> **Work item**:
If a line of the material contains "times", copy it.

:::::

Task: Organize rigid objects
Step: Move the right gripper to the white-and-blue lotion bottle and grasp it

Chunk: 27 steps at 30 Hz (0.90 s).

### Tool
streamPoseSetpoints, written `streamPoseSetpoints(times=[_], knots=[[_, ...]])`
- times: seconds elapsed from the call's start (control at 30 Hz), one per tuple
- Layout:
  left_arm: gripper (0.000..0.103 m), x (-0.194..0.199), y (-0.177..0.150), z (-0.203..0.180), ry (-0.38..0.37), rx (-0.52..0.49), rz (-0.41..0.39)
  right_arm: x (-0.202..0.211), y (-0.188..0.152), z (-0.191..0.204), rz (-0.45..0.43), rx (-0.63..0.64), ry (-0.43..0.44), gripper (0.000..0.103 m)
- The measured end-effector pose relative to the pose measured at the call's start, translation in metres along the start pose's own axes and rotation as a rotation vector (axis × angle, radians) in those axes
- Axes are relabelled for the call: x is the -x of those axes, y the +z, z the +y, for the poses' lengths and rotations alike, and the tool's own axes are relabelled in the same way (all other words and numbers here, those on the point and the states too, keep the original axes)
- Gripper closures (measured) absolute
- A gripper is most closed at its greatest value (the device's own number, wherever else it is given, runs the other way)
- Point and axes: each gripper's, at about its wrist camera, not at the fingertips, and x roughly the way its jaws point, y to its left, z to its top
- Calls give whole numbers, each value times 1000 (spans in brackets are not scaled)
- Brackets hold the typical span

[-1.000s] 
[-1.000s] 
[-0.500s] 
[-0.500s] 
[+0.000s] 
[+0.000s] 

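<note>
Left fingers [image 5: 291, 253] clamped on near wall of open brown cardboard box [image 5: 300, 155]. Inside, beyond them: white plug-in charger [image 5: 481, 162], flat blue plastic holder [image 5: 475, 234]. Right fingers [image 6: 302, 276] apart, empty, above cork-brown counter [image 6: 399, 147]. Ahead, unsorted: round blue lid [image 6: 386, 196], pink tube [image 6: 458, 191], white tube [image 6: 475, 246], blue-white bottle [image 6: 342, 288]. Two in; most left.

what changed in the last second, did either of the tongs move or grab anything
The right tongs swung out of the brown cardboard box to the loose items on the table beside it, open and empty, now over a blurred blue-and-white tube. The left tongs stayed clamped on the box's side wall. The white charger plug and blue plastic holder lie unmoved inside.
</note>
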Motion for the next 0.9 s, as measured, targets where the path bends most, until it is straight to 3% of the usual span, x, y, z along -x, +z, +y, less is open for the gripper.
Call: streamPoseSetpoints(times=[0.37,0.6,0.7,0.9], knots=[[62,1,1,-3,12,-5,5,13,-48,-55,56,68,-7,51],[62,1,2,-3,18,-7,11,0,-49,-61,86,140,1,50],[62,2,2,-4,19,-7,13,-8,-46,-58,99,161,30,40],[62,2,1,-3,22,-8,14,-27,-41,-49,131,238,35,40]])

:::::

> **Result of the exercise**:
streamPoseSetpoints, written `streamPoseSetpoints(times=[_], knots=[[_, ...]])`
- times: seconds elapsed from the call's start (control at 30 Hz), one per tuple
- Calls give whole numbers, each value times 1000 (spans in brackets are not scaled)
Call: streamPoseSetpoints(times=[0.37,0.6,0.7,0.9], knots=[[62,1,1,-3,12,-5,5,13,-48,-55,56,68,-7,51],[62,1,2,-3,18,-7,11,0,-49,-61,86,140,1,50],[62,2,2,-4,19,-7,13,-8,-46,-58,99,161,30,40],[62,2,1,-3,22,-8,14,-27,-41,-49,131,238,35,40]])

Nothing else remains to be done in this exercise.